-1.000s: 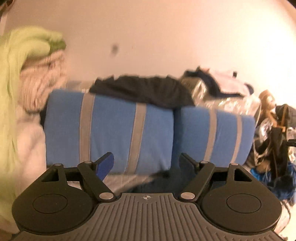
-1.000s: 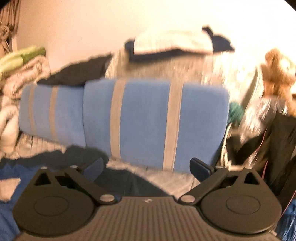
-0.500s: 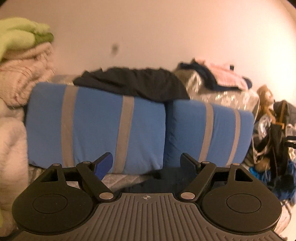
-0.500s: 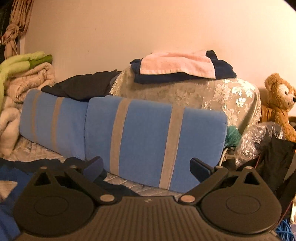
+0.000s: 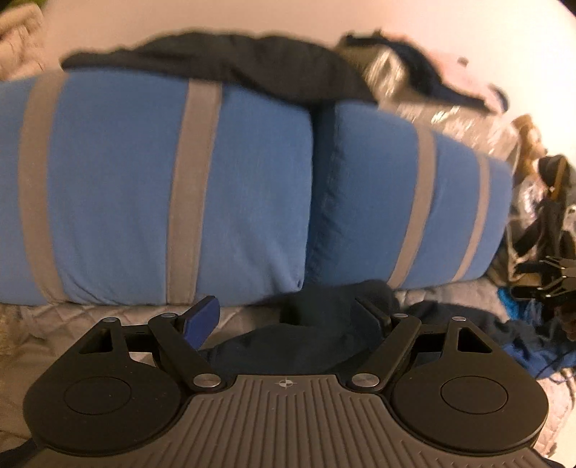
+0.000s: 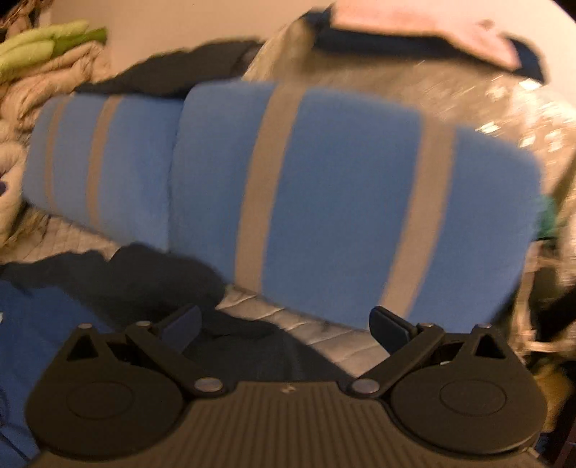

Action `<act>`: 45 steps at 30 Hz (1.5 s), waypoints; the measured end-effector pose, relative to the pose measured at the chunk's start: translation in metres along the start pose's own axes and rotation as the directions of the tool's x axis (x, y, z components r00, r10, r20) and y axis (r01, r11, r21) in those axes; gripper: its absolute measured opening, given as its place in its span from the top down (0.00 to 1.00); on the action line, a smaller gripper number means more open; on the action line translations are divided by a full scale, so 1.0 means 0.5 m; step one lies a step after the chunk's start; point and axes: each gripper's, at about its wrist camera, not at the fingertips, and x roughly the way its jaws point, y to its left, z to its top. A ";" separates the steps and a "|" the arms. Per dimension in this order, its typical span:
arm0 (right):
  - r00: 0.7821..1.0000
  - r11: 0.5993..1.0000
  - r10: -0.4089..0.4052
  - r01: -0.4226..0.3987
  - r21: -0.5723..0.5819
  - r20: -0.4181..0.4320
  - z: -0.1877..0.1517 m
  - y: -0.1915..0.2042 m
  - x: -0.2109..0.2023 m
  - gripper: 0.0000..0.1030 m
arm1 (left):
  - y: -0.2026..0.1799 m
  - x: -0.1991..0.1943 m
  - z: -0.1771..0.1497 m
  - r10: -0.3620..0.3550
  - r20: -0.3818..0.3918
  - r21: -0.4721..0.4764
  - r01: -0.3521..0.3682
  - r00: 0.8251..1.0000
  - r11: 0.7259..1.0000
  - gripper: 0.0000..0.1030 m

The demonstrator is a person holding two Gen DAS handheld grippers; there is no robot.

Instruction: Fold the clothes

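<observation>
A dark navy garment [image 5: 316, 324] lies crumpled on the grey quilted bed cover [image 5: 90, 316], just in front of two blue pillows. My left gripper [image 5: 288, 316] hovers right over it, open, its fingers either side of the raised fold without pressing on it. In the right wrist view the same dark garment [image 6: 151, 277] spreads to the left, beside a brighter blue cloth [image 6: 39, 324]. My right gripper [image 6: 288, 325] is open above the garment's edge and the quilt [image 6: 324, 331], nothing between its fingers.
Two blue pillows with grey stripes [image 5: 172, 187] [image 6: 342, 194] stand close behind. A black garment [image 5: 223, 64] drapes over them. Folded blankets [image 6: 46, 64] pile at the left, a pink towel [image 6: 424, 32] on a floral bundle at the right, dark clutter [image 5: 547, 230] beyond.
Both grippers have dropped and moved in toward the pillows, which now fill the views. The dark garment has come up between the left fingers. Both stay open.
</observation>
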 end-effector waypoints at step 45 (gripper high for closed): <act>0.949 0.930 0.315 -0.309 0.201 0.001 0.032 0.143 0.430 0.79 | -0.083 0.207 -0.063 -0.027 0.020 0.166 0.023 0.999 0.986 0.85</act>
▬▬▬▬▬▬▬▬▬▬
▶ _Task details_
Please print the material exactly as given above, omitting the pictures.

▶ _Output below_
-1.000s: 
-1.000s: 
-0.500s: 
-0.500s: 
+0.000s: 
+0.000s: 

Action `<act>`: 45 steps at 30 Hz (1.5 s), waypoints; the measured end-effector pose, relative to the pose measured at the chunk's start: translation in metres along the start pose's own axes and rotation as the directions of the tool's x axis (x, y, z components r00, r10, r20) and y axis (r01, r11, r21) in those axes; gripper: its absolute measured opening, given as its place in its span from the top down (0.00 to 1.00); on the action line, a smaller gripper number means more open; on the action line translations are divided by a full scale, so 1.0 means 0.5 m; step one lies a step after the chunk's start; point and axes: each gripper's, at about its wrist camera, not at the fingertips, and x roughly the way its jaws point, y to its left, z to its top. A ";" separates the steps and a "|" the arms. Per dimension in this order, its typical span:
arm0 (right):
  - r00: 0.7821..1.0000
  - r11: 0.5993..1.0000
  - r10: -0.4089..0.4052
  - r01: -0.4226..0.3987
  - r21: -0.5723..0.5819
  - r20: -0.4181..0.4320
  - z: -0.1877..0.1517 m
  - y: -0.1915..0.2042 m
  - x: -0.2109..0.2023 m
  - gripper: 0.0000..0.1030 m
arm1 (left):
  - y: -0.2026..0.1799 m
  - x: -0.1991..0.1943 m
  - z: -0.1771..0.1497 m
  - r10: -0.3620..0.3550
  - r20: -0.3818..0.3918
  - r21: -0.4721..0.4764
  - r01: -0.3521..0.3682
  - r00: 0.8251..1.0000
  - r11: 0.7259..1.0000
  - gripper: 0.0000..0.1030 m

The demonstrator is a person holding two Gen DAS handheld grippers; there is no robot.

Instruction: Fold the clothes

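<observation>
A dark navy garment [image 5: 316, 324] lies crumpled on the grey quilted bed cover [image 5: 90, 316], just in front of two blue pillows. My left gripper [image 5: 288, 316] hovers right over it, open, its fingers either side of the raised fold without pressing on it. In the right wrist view the same dark garment [image 6: 151, 277] spreads to the left, beside a brighter blue cloth [image 6: 39, 324]. My right gripper [image 6: 288, 325] is open above the garment's edge and the quilt [image 6: 324, 331], nothing between its fingers.
Two blue pillows with grey stripes [image 5: 172, 187] [image 6: 342, 194] stand close behind. A black garment [image 5: 223, 64] drapes over them. Folded blankets [image 6: 46, 64] pile at the left, a pink towel [image 6: 424, 32] on a floral bundle at the right, dark clutter [image 5: 547, 230] beyond.
Both grippers have dropped and moved in toward the pillows, which now fill the views. The dark garment has come up between the left fingers. Both stay open.
</observation>
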 end-effector waypoints at step 45 (gripper high for closed): <act>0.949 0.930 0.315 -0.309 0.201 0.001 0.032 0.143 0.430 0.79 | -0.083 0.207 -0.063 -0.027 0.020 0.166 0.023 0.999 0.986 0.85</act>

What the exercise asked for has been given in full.